**Aim of the exercise**
Keep to the lines from the one with "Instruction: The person" through the end of the data, and write them out exactly.

====

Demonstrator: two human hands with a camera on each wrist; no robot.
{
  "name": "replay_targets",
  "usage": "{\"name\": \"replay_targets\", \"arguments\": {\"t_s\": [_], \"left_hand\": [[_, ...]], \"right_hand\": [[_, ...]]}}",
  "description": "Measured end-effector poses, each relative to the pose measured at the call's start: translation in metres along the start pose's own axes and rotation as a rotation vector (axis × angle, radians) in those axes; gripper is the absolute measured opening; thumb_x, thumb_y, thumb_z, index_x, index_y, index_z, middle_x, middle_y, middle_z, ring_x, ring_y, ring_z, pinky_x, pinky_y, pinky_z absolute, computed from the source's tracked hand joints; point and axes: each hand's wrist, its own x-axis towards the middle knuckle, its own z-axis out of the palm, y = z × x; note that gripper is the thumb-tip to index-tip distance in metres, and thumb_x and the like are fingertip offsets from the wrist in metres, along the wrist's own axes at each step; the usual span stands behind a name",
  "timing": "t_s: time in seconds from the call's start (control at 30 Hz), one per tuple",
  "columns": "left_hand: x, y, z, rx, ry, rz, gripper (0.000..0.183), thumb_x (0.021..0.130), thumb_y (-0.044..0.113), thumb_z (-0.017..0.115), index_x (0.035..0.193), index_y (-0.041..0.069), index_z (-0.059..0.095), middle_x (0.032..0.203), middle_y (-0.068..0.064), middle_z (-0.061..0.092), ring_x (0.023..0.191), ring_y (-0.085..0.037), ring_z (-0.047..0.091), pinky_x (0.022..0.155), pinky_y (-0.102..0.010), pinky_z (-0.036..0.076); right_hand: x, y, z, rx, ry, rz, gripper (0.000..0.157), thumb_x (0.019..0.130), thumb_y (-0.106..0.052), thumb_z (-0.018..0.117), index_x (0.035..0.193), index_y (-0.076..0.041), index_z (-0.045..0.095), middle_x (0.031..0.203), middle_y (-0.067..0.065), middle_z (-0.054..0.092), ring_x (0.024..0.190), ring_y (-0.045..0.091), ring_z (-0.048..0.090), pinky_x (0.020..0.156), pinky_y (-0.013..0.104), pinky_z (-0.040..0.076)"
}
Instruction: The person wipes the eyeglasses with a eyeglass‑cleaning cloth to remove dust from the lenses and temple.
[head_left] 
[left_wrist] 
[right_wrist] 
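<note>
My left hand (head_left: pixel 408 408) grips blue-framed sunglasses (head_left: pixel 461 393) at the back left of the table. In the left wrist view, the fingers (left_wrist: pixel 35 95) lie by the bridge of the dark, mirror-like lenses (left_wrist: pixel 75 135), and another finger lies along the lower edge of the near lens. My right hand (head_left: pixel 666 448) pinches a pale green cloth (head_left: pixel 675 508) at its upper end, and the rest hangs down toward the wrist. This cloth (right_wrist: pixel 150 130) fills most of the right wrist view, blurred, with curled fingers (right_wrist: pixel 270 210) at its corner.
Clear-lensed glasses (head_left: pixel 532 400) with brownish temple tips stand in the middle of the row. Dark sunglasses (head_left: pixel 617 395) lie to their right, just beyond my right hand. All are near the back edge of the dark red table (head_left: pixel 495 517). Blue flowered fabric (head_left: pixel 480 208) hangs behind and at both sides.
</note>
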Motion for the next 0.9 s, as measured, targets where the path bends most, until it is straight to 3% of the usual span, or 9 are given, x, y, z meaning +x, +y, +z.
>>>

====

**Task output**
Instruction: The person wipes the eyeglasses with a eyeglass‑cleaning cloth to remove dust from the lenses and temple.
[head_left] 
[left_wrist] 
[right_wrist] 
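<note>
My left hand (head_left: pixel 408 408) grips blue-framed sunglasses (head_left: pixel 461 393) at the back left of the table. In the left wrist view, the fingers (left_wrist: pixel 35 95) lie by the bridge of the dark, mirror-like lenses (left_wrist: pixel 75 135), and another finger lies along the lower edge of the near lens. My right hand (head_left: pixel 666 448) pinches a pale green cloth (head_left: pixel 675 508) at its upper end, and the rest hangs down toward the wrist. This cloth (right_wrist: pixel 150 130) fills most of the right wrist view, blurred, with curled fingers (right_wrist: pixel 270 210) at its corner.
Clear-lensed glasses (head_left: pixel 532 400) with brownish temple tips stand in the middle of the row. Dark sunglasses (head_left: pixel 617 395) lie to their right, just beyond my right hand. All are near the back edge of the dark red table (head_left: pixel 495 517). Blue flowered fabric (head_left: pixel 480 208) hangs behind and at both sides.
</note>
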Motion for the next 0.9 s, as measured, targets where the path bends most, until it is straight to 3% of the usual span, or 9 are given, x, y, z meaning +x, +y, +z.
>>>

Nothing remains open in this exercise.